The Globe and Mail with Melanee Thomas, Anna Esselment 1 September 2019
By law, Justin Trudeau has until Sept. 15 to visit the Governor-General and ask her to issue the writ for the Oct. 21 general election, but that hardly matters.
The end of the Labour Day long weekend – when people reluctantly bid farewell to summer and turn their attention to the coming fall agenda – signals the real beginning of the campaign, which is marked by an unpleasant reality: Most Canadians don’t want either Liberal Leader Justin Trudeau or Conservative Leader Andrew Scheer as prime minister. Both of them are unpopular.
This election is shaping up as a negative referendum. If the question is: Do you want four more years of Mr. Trudeau, then Mr. Scheer is likely to win. If the question is: Do you want Mr. Scheer to become prime minister, then Mr. Trudeau could win a second term.
“We have seen an erosion of trust and confidence in all public institutions, ranging from politics through to the church and corporations,” says Nik Nanos of Nanos Research, which conducts polling for The Globe and Mail.
“Perhaps the new paradigm is which party or leader do people mistrust least. There are no tribes, only circles of mistrust and cynicism.”
An Angus Reid poll released Thursday shows that 63 per cent of Canadians hold an unfavourable view of the Liberal Leader, twice the 31 per cent whose view is favourable. (The remainder are not sure.)
But Mr. Scheer is hardly more popular; 52 per cent have an unfavourable view, 38 per cent, a favourable one.
(The online survey was conducted among a representative randomized sample of 1,534 Canadians. A comparable probability sample would have a margin of error of plus-or-minus 2.5 percentage points, 19 times out of 20.)
That perception of unpopularity is buttressed by an August poll from Ipsos that showed only three in 10 Canadians believe that Mr. Scheer (32 per cent) or Mr. Trudeau (30 per cent) would make the best prime minister.
At this stage in the campaign, both parties are focusing on tearing down their opponent as much as possible. The Conservatives have latched onto the Ethics Commissioner’s report, released in August, which concluded Mr. Trudeau repeatedly broke the Conflict of Interest Act when he sought to persuade then-attorney-general Jody Wilson-Raybould to intervene in the prosecution of the engineering firm SNC-Lavalin. Mr. Trudeau does not agree with the report.

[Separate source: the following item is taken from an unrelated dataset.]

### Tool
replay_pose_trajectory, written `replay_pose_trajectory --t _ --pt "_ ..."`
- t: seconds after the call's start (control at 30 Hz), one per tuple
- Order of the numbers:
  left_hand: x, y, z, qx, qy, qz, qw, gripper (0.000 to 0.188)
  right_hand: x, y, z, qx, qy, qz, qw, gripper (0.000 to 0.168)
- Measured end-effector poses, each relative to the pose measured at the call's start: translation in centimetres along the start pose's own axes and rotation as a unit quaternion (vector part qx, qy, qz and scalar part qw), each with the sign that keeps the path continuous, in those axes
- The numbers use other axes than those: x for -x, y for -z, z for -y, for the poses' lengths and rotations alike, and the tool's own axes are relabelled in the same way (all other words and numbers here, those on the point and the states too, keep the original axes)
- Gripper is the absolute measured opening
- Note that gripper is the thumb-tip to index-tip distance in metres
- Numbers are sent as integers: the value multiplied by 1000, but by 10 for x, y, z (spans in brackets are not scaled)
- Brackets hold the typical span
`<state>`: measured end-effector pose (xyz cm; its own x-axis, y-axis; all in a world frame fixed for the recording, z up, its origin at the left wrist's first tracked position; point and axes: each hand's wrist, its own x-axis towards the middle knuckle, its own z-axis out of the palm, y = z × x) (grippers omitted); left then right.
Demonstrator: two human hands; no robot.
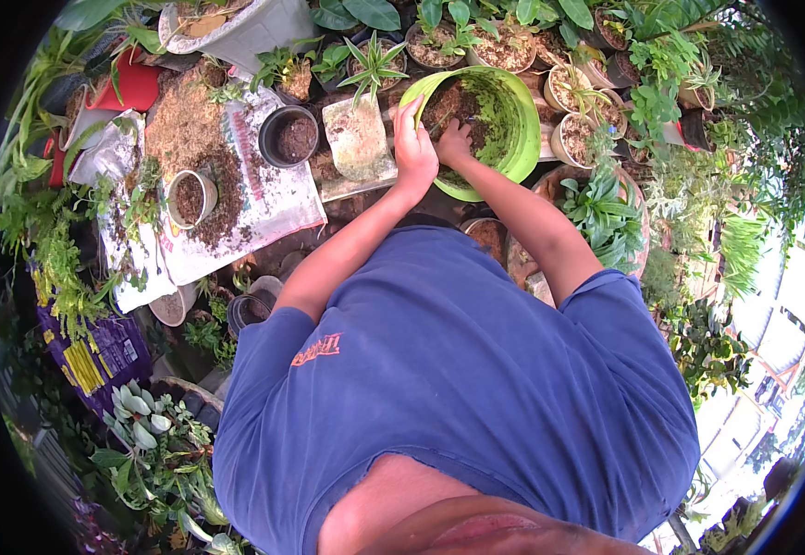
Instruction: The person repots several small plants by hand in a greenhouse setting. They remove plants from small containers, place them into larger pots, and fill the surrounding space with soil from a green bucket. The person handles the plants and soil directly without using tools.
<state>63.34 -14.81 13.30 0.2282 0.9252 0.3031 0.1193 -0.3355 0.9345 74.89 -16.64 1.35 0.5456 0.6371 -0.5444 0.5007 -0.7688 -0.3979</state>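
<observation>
A lime-green plastic pot (523, 128) lies tilted with its mouth facing me, dark soil (449, 104) inside and green growth on its inner wall. My left hand (415, 149) is pressed against the pot's left rim, fingers stretched upward. Inside the pot, my right hand (455, 141) reaches down to the soil with its fingers bent; whether they hold any of it cannot be told. Left of the pot is a mossy, pale square slab (358, 137). Beyond that stands a black pot (288, 136) with soil in it.
A white printed sack (263, 201) carries loose soil and a small white pot (191, 200). Potted plants crowd the far side, among them a spiky variegated one (374, 66). Round the right stands a wide planter of leafy plants (603, 208). A purple sack (100, 350) lies lower left.
</observation>
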Motion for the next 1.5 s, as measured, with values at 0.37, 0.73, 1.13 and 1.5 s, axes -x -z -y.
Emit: replay_pose_trajectory --t 0.37,0.73,1.13,1.5 --pt "3 -5 -3 -3 -12 2 1000 41 -8 -20 -27 57 128 51 989 88" --pt "6 -6 2 8 -17 0 1000 40 -37 -50 -35 66 224 177 956 81" --pt "-4 2 5 42 -3 6 999 40 -35 -26 -14 -203 96 338 914 64" --pt "-42 25 35 233 204 9 951 34 -2 89 12 -548 -20 506 665 51"
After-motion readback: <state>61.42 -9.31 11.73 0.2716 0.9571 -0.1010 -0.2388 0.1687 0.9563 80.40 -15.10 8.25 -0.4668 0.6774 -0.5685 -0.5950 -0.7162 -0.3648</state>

The Liberals, in turn, accuse Mr. Scheer of having a hidden agenda to limit abortion and LGBTQ rights, which the Conservative Leader strongly denies.
Such negative campaigning is likely to increase voter apathy and lower turnout, which surged from 61 per cent in the 2011 campaign to 69 per cent in 2015.
For Melanee Thomas, a political scientist at the University of Calgary, the strong dislike for both leaders suggests that the phenomenon known as partisan sorting, or cleavage politics – in which voters sort themselves into one values-based camp or another along such lines as age, gender, education and geography, and then demonize those in the other camp – is accelerating.
This cleavage has been deepening in the United States for decades, she noted in an interview. Now, in Canada, “We have, very quickly, in the last decade, started to move in this direction as well.
“It becomes ‘us versus them’ and it becomes really quite charged.”
But not everyone is so filled with partisan passion. In Southern Ontario and B.C.’s Lower Mainland, suburban voters tend to swing back and forth, in one election coalescing with downtown progressives; in another lining up with rural conservatives.
And in Quebec, having embraced and abandoned first the Bloc Québécois and then the New Democrats, voters appear to be splitting their vote several ways, at the NDP’s expense.
Issues matter as well, of course. How economically secure do middle-class, car-commuting suburban voters feel? How worried are they by the floods and forest fires associated with global warming?
Howard Ramos, a political sociologist at Dalhousie University, sees the election shaping up as a choice “based on green energy and technology or one that shores up the traditional resource sector and is a laggard on the climate front.”
If so, then those who put the fight against global warming front and centre will support the carbon tax that the Liberals have imposed in provinces whose governments lack one of their own.
But those who feel that Canada’s marginal contribution to climate change doesn’t warrant major economic sacrifice will gravitate to the Conservatives.
Anna Esselment, a political scientist at the University of Waterloo, believes that undecided voters will be looking at the question of leadership. In an era of growing economic uncertainty, catastrophic fires in the Amazon and increasing tensions between Canada and China, “our anxiety this time around may lead us to be less concerned about personalities and leaders, and more about leadership,” she said.